After locating the line with "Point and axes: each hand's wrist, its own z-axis" below, output it and each following line exactly, stopping after the line with "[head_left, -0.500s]". No pictures.

══ RECORDS FOR THE TASK ══

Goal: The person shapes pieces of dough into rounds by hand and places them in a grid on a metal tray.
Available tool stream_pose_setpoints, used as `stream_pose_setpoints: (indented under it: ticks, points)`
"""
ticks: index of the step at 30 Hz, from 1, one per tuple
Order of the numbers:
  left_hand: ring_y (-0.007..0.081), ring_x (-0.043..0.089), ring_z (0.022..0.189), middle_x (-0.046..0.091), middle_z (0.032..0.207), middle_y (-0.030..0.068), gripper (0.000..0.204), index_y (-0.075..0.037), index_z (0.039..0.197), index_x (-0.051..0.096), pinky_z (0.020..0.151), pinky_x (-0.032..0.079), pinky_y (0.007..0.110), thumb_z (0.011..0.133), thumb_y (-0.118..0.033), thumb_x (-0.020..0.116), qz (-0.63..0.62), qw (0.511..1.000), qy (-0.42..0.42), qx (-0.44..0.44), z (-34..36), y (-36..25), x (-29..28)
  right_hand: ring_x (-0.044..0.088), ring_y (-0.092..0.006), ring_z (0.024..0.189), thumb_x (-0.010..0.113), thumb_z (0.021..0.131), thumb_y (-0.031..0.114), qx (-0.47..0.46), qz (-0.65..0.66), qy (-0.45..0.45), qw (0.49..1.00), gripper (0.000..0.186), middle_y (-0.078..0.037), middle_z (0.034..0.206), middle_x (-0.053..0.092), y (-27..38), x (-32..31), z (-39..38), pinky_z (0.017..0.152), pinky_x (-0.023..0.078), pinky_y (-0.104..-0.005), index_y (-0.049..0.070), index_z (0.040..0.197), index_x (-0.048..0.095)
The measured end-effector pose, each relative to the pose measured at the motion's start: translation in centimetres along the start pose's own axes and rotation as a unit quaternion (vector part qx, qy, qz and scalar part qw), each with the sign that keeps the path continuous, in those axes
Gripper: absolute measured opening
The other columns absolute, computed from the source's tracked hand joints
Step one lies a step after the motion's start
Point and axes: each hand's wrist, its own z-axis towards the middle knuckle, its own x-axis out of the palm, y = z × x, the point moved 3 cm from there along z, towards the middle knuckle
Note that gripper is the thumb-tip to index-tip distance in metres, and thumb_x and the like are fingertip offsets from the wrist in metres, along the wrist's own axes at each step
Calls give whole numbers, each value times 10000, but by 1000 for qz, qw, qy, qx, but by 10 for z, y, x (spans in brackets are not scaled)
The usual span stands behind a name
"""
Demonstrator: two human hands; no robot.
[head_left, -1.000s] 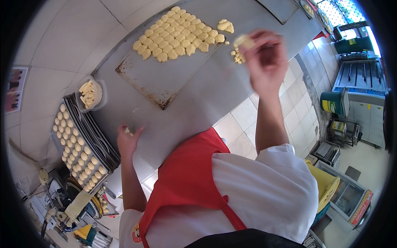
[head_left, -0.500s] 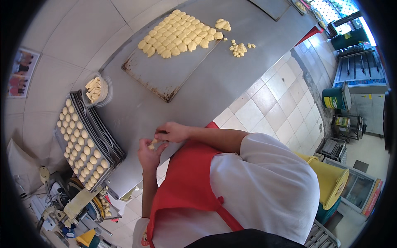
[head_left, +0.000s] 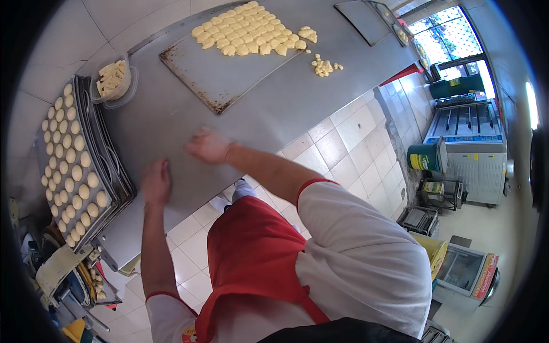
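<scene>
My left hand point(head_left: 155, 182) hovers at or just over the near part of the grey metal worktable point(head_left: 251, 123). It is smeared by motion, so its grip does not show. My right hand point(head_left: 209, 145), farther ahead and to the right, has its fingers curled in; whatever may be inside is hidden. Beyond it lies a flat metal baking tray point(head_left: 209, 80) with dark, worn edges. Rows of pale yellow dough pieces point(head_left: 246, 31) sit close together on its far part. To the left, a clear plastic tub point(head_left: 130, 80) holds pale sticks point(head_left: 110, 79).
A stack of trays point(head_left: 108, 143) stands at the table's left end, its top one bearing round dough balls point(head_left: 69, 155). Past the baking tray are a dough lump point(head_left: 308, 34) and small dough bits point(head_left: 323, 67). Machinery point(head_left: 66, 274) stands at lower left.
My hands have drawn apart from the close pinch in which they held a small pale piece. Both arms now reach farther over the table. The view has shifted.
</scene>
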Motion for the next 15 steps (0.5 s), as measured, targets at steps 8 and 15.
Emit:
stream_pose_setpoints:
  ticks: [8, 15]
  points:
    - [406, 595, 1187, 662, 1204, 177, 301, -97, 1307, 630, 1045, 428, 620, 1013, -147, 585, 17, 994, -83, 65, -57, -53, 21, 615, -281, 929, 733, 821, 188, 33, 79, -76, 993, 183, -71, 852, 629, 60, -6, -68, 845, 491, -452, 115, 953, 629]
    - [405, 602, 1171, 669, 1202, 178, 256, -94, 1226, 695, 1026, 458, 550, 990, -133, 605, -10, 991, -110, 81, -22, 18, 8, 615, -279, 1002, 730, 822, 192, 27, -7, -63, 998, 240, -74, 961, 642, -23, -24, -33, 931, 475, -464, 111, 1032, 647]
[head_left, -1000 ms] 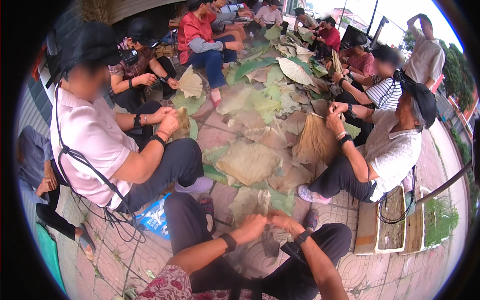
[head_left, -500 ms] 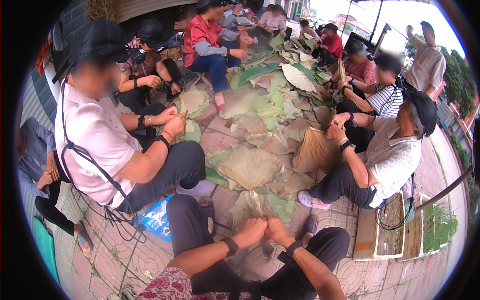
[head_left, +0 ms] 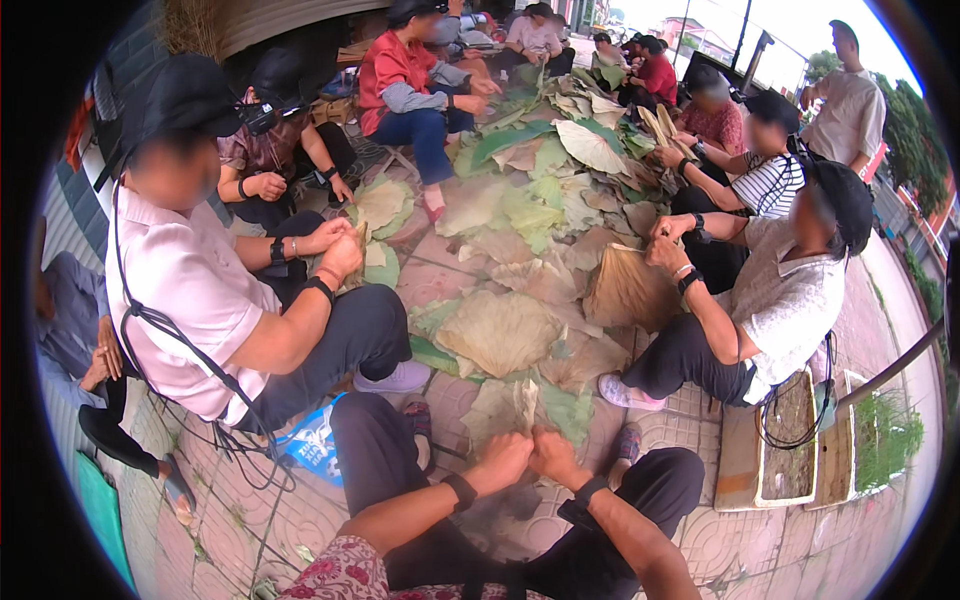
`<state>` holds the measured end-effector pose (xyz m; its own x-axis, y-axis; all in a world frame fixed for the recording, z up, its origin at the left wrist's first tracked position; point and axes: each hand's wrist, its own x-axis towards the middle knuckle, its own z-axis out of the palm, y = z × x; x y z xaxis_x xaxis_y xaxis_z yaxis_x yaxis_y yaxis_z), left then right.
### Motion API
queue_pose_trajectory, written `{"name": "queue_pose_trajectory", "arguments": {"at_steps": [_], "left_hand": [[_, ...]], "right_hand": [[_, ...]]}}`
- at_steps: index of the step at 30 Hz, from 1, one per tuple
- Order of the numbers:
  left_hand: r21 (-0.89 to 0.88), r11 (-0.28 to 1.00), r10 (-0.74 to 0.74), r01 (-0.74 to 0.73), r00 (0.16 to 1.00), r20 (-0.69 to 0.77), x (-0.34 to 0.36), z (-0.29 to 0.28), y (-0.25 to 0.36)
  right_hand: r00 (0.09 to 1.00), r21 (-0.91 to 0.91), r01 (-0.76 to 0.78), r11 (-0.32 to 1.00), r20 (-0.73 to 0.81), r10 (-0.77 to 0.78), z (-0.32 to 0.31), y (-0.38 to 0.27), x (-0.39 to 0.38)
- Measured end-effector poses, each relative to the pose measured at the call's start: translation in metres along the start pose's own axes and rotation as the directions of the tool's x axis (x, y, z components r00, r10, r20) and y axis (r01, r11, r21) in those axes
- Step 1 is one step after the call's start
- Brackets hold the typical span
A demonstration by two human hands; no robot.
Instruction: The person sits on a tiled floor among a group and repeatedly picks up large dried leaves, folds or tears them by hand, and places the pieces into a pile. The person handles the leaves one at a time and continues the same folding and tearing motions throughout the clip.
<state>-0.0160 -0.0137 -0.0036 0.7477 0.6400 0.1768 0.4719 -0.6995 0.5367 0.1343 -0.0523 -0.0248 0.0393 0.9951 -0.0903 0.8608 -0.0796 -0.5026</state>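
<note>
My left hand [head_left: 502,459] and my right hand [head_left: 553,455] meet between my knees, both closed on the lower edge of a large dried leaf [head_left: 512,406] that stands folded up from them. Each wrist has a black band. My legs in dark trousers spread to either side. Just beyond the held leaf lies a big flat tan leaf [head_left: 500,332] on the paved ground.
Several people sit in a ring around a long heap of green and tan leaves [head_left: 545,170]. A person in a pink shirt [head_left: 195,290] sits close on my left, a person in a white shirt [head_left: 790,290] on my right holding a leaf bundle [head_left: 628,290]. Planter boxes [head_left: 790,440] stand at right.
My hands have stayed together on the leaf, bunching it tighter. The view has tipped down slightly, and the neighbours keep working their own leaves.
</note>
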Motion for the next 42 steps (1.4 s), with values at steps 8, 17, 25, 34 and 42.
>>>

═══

EXERCISE RESPONSE
Point and axes: each hand's wrist, its own z-axis towards the middle knuckle, its own x-axis out of the palm, y = z × x, the point moved 3 cm from there along z, towards the middle knuckle
Note that gripper is the thumb-tip to index-tip distance in metres, and thumb_x and the like are fingertip offsets from the wrist in metres, along the wrist's own axes at each step
Calls give whole numbers, each value times 10000, but by 1000 for qz, qw, qy, qx, but by 10 for z, y, x (spans in brackets are not scaled)
The usual span stands behind a name
"""
Demonstrator: two human hands; no robot.
[head_left, -1.000s] 
[head_left, -0.500s] 

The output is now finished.